WHAT IS REQUIRED
Would you please transcribe, exactly as written, the lines of the entries below starting at the one that holds "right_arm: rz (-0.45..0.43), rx" and ending at the one that holds "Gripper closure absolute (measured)", both included?

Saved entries
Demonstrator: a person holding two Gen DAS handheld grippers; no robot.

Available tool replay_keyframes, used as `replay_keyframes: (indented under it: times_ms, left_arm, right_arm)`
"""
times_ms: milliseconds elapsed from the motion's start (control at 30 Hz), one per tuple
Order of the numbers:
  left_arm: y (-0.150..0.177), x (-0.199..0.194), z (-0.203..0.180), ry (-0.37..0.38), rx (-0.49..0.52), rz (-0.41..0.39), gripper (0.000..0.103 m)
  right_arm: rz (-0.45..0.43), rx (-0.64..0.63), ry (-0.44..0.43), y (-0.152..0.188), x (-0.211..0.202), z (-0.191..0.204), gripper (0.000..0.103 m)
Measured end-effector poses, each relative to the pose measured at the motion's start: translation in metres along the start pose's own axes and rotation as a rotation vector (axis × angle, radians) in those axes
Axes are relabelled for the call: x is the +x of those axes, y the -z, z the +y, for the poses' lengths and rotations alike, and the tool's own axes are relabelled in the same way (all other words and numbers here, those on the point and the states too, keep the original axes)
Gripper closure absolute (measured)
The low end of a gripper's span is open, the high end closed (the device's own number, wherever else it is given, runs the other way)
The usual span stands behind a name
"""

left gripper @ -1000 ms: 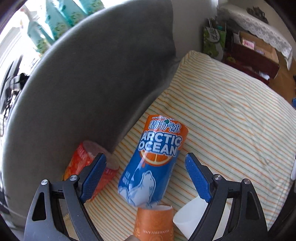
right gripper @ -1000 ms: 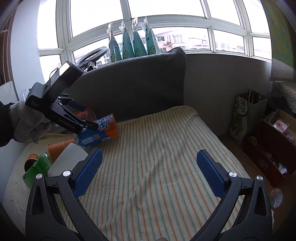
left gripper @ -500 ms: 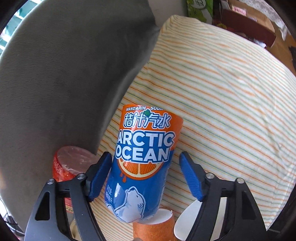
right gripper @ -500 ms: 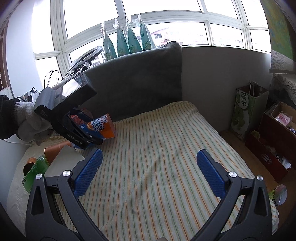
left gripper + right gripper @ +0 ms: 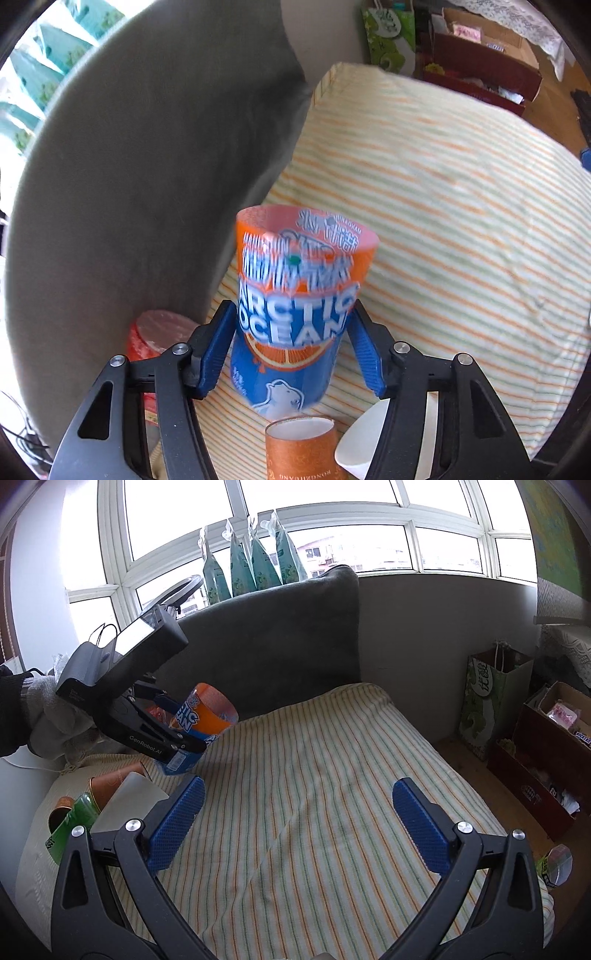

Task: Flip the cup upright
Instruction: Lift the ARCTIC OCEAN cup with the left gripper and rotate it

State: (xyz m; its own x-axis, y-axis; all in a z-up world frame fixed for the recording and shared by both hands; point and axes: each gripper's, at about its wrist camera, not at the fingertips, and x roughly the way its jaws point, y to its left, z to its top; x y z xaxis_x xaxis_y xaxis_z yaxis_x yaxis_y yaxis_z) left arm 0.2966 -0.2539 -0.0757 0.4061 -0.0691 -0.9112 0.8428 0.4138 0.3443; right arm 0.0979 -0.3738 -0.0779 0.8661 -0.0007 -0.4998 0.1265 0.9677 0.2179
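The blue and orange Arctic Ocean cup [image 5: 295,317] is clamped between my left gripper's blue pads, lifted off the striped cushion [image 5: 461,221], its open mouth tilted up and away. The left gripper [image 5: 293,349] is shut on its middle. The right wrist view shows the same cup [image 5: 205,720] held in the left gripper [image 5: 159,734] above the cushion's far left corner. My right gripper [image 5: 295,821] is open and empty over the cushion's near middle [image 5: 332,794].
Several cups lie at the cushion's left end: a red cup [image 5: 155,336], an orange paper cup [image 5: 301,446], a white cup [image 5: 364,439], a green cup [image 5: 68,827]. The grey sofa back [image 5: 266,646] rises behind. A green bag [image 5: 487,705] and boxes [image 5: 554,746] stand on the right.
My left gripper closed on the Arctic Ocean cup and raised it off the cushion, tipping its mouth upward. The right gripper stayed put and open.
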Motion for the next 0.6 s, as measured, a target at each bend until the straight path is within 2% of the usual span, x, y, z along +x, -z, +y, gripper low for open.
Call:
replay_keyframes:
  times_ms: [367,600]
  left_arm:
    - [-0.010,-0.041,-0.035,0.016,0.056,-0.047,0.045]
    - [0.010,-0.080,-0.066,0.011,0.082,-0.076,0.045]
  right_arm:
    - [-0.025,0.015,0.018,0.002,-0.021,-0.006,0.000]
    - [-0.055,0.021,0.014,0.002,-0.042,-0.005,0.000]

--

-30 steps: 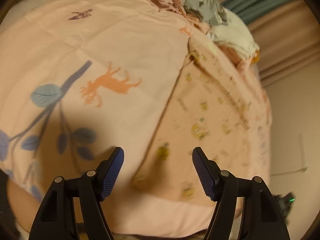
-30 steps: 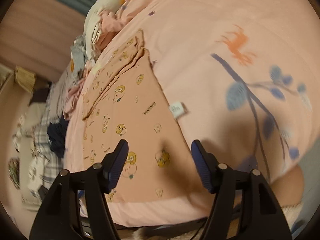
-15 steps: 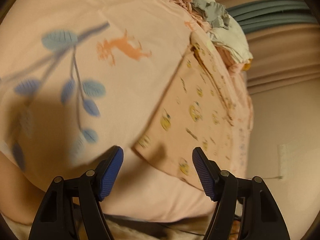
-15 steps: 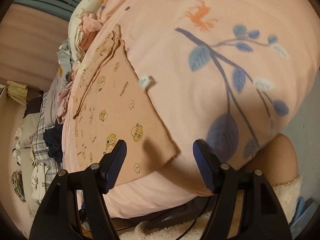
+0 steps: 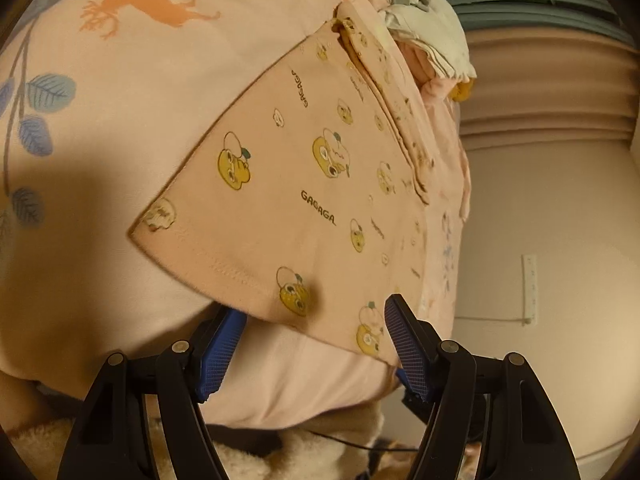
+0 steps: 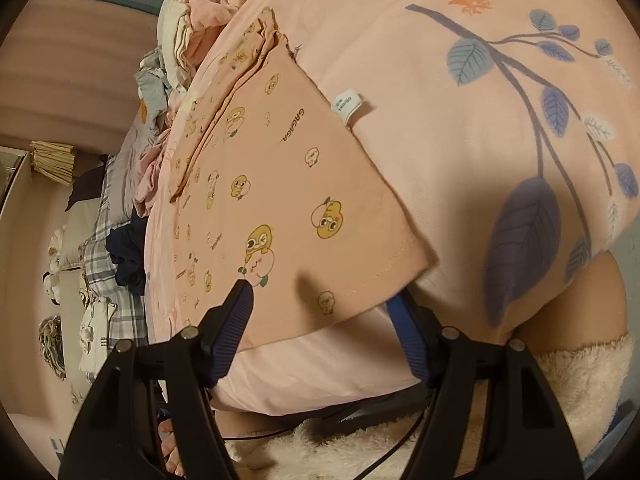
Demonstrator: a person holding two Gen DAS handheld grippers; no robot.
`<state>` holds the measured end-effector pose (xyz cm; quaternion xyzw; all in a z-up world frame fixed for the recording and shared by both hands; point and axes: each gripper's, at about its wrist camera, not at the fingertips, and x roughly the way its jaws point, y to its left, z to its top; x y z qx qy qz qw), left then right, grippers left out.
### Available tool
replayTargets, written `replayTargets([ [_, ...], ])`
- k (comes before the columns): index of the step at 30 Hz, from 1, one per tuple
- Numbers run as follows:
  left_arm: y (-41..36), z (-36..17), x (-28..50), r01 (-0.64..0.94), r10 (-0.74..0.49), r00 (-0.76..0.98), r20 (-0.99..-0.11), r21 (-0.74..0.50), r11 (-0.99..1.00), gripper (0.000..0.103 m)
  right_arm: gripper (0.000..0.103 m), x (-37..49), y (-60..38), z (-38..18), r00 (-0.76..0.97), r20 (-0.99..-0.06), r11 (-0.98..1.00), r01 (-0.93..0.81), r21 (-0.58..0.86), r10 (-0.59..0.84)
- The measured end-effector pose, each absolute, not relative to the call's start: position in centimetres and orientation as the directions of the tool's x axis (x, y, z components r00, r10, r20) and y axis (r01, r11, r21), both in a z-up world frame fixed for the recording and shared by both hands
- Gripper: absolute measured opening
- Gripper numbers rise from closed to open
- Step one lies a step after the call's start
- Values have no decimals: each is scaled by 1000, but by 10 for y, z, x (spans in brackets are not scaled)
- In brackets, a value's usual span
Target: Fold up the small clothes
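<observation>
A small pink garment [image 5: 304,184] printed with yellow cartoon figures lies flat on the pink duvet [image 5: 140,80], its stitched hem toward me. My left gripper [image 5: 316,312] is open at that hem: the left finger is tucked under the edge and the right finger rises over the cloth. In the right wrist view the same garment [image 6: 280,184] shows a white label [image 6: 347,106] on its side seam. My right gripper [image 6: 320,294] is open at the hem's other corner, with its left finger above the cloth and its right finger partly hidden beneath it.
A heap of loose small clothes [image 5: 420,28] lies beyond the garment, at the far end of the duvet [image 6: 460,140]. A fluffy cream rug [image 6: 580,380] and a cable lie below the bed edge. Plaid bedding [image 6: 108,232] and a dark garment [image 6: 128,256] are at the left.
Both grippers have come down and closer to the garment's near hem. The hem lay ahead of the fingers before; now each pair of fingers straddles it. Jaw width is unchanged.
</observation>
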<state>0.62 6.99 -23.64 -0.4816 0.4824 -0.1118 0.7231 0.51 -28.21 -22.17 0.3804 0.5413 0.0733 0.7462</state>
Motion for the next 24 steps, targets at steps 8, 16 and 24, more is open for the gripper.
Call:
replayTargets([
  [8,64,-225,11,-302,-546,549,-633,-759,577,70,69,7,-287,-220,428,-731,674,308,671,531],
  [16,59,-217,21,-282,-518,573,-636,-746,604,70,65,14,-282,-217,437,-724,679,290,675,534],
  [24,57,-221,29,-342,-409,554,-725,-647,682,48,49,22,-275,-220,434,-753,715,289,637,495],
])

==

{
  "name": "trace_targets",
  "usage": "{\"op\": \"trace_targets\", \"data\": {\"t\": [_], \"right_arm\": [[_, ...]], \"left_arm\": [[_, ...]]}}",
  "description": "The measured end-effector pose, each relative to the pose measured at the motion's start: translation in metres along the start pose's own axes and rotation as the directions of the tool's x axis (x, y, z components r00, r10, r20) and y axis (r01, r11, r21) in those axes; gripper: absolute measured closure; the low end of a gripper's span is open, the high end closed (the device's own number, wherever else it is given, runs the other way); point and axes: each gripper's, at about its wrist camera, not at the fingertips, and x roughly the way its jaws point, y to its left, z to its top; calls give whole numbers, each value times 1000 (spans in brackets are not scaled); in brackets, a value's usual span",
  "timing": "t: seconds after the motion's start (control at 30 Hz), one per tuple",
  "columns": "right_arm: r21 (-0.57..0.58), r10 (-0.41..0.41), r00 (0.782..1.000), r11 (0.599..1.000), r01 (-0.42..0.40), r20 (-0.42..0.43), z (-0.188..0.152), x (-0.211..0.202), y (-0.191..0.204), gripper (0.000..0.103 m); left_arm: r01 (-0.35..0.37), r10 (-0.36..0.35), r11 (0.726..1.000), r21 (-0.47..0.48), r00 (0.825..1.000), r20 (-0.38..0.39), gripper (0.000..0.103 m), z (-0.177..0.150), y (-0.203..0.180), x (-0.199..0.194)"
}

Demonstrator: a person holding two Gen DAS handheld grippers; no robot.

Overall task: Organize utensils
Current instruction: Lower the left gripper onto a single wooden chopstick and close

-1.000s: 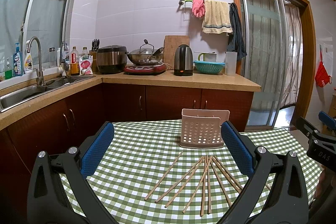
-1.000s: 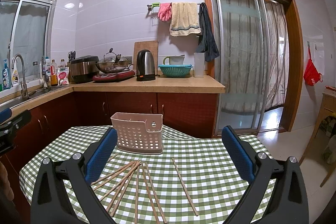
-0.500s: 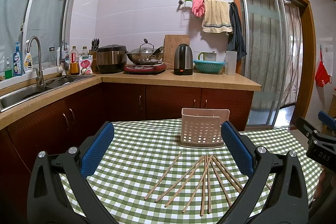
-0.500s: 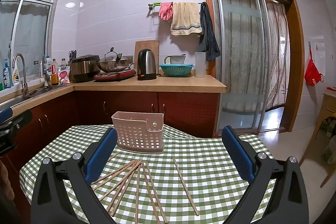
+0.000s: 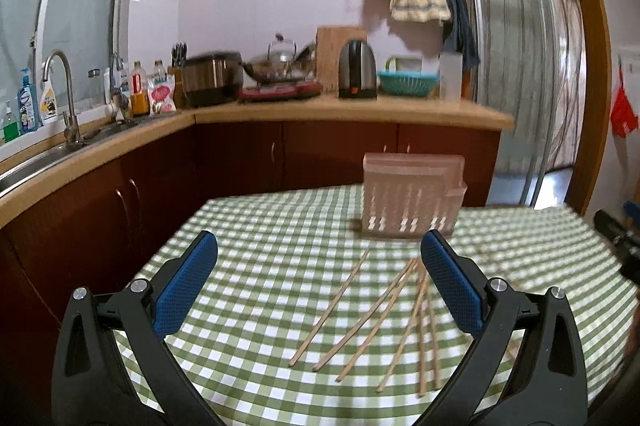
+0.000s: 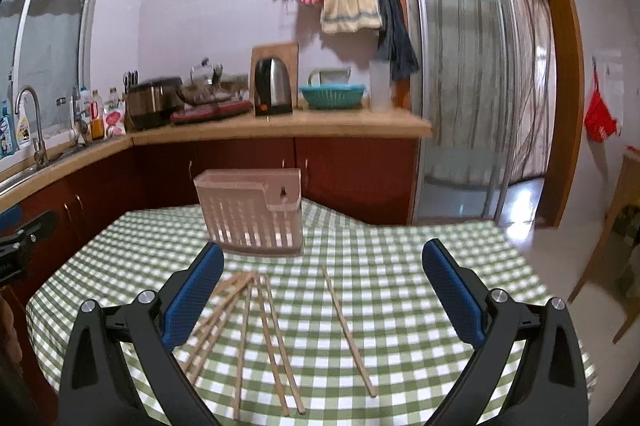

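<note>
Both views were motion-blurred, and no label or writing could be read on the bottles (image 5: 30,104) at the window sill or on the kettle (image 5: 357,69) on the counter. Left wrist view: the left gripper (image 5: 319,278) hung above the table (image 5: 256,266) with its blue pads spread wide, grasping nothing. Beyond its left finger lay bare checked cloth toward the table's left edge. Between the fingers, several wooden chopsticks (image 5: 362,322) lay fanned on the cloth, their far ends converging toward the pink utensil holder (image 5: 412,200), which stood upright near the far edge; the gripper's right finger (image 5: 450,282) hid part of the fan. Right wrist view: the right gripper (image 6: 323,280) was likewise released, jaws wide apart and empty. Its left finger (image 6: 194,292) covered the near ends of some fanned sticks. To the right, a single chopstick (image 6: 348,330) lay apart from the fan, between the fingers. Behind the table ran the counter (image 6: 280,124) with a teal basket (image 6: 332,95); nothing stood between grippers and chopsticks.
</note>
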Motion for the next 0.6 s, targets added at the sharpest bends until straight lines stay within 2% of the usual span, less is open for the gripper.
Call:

OUTPUT
  right_arm: rz (-0.45..0.43), rx (-0.64..0.63), ry (-0.44..0.43), y (-0.152..0.188), x (-0.211..0.202), z (-0.191..0.204), gripper (0.000..0.103 m)
Measured end-effector poses, each relative to the pose measured at the motion's start: translation in metres along the start pose's own axes and rotation as a rotation vector (axis × angle, radians) in those axes
Axes are relabelled for the call: x is the +x of those axes, y the -z, z the +y, for the poses' lengths and rotations alike, and the tool's own axes are relabelled in the same way (all other words and numbers here, those on the point and the states too, keep the original axes)
Gripper closure absolute (measured)

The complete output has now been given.